Slowly Beth got out of the car, nervously smoothing her hand down the sides of her jeans.
“Hello, I’m Jo O’Malley,” the woman said. “My husband Cam’s away on a business trip, so it will just be us. And the kids. I hope you don’t mind kids.”
“Of course I don’t mind. I like them,” she said, glancing at Cal, who was busy getting her bag from the trunk. She had longed to have children of her own. But she hadn’t been around many youngsters since her own early years. “I hope you don’t mind dogs,” she added as Granger lifted his leg against a boxwood bush.
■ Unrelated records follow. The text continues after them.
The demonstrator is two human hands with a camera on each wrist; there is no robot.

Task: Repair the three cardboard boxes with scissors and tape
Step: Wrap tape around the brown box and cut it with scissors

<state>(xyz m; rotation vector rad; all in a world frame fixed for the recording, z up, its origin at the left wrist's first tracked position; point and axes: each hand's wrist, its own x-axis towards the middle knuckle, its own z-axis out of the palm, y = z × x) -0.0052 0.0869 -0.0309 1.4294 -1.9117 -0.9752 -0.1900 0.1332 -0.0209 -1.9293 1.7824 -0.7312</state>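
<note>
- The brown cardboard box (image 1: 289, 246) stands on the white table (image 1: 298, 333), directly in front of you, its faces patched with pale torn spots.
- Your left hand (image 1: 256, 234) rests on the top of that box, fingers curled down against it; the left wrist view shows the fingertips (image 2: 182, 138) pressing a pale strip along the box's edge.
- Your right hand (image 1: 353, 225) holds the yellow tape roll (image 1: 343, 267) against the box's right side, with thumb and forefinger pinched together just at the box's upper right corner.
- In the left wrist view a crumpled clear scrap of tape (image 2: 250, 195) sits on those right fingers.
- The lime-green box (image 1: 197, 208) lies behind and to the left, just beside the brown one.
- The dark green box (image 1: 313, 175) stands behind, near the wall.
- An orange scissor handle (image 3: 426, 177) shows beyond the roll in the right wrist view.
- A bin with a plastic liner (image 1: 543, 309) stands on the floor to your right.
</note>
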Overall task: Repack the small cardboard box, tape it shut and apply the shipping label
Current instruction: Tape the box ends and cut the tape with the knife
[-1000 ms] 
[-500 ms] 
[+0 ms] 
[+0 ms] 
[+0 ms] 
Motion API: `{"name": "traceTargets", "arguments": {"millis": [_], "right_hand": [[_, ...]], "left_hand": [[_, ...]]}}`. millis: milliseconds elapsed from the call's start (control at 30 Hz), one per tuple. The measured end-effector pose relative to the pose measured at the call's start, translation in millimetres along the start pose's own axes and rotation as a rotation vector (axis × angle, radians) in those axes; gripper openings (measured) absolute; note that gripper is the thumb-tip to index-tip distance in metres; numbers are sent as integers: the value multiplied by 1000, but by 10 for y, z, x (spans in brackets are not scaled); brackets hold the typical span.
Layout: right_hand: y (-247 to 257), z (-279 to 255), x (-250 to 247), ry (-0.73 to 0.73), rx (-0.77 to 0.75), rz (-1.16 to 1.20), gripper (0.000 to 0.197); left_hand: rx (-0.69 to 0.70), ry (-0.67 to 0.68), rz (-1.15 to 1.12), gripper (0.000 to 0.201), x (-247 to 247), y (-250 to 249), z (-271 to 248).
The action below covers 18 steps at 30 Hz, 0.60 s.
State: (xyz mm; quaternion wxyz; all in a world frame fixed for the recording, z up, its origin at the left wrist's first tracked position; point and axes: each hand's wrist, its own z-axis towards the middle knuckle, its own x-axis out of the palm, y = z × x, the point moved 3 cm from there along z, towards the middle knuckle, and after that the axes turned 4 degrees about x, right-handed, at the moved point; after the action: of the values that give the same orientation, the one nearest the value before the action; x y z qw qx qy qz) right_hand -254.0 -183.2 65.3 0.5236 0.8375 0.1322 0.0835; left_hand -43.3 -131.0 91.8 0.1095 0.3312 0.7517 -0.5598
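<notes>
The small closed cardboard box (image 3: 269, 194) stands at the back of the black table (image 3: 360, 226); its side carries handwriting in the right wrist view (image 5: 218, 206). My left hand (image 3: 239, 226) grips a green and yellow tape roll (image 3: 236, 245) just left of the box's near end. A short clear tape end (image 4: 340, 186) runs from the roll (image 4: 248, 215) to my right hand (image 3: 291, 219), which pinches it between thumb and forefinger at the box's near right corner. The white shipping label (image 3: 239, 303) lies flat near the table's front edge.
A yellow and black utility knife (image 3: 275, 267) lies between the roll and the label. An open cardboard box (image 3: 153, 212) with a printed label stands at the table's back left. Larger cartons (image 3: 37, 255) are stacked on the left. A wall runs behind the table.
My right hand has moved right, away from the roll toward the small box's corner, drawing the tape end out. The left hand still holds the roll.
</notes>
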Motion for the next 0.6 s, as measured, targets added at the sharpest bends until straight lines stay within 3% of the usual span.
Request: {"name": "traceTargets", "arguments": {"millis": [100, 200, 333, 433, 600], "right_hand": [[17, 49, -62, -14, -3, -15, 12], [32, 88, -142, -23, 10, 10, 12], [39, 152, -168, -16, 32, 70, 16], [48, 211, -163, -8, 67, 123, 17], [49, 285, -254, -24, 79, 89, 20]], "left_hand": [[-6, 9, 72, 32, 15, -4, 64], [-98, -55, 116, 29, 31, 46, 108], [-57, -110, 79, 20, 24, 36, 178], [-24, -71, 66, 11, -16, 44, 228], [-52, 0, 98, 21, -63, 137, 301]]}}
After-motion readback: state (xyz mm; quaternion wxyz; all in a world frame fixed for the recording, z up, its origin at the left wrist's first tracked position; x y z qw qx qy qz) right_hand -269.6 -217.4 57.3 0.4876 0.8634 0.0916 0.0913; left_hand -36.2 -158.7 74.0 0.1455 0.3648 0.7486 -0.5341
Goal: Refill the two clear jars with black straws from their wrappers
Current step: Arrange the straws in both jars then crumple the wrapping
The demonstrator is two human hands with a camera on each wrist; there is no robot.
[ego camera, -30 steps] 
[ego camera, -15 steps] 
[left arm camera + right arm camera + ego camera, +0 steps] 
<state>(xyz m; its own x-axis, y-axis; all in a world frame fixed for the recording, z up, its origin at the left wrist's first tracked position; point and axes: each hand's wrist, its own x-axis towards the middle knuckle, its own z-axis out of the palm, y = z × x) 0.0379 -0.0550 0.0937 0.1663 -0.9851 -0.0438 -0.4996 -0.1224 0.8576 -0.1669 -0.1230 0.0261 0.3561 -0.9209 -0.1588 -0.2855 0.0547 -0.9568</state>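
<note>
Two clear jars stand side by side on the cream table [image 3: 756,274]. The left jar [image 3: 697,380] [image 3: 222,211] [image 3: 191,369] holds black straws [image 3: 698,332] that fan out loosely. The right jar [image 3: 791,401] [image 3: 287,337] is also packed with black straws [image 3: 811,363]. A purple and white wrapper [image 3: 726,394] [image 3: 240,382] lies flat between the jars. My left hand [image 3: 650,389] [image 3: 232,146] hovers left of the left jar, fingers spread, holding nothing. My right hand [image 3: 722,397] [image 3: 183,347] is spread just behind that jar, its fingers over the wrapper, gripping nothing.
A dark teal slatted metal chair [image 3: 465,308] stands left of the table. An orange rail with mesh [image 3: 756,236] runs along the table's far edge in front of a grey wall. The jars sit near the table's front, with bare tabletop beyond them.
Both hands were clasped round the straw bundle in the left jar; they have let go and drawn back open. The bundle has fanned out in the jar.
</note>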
Jo smiled. “The kids have been begging for a dog. This will give us a trial run.”
Cal turned to Jo. “I appreciate your letting Beth stay with you.”
“I’m glad to have some company. Come in and make yourselves comfortable.”
Beth followed her hostess, still feeling disoriented as she glanced around the palatial residence, then at Cal.
He carried her bag to a spacious second-floor room, then, while she was settling Granger down, spoke to Jo in the hall. She could hear them discussing security at the estate. Quickly she walked into the hall, but before she could join the conversation, Cal said, “I’ve got to go.”
She blinked. “You’re leaving me here? Just like that?” With some woman I don’t even know. Here, of all places.
“Yeah. I’ve got work to do.” He shifted his weight from one foot to the other, then whirled away from them and trotted down the stairs, leaving her and Jo O’Malley staring after him.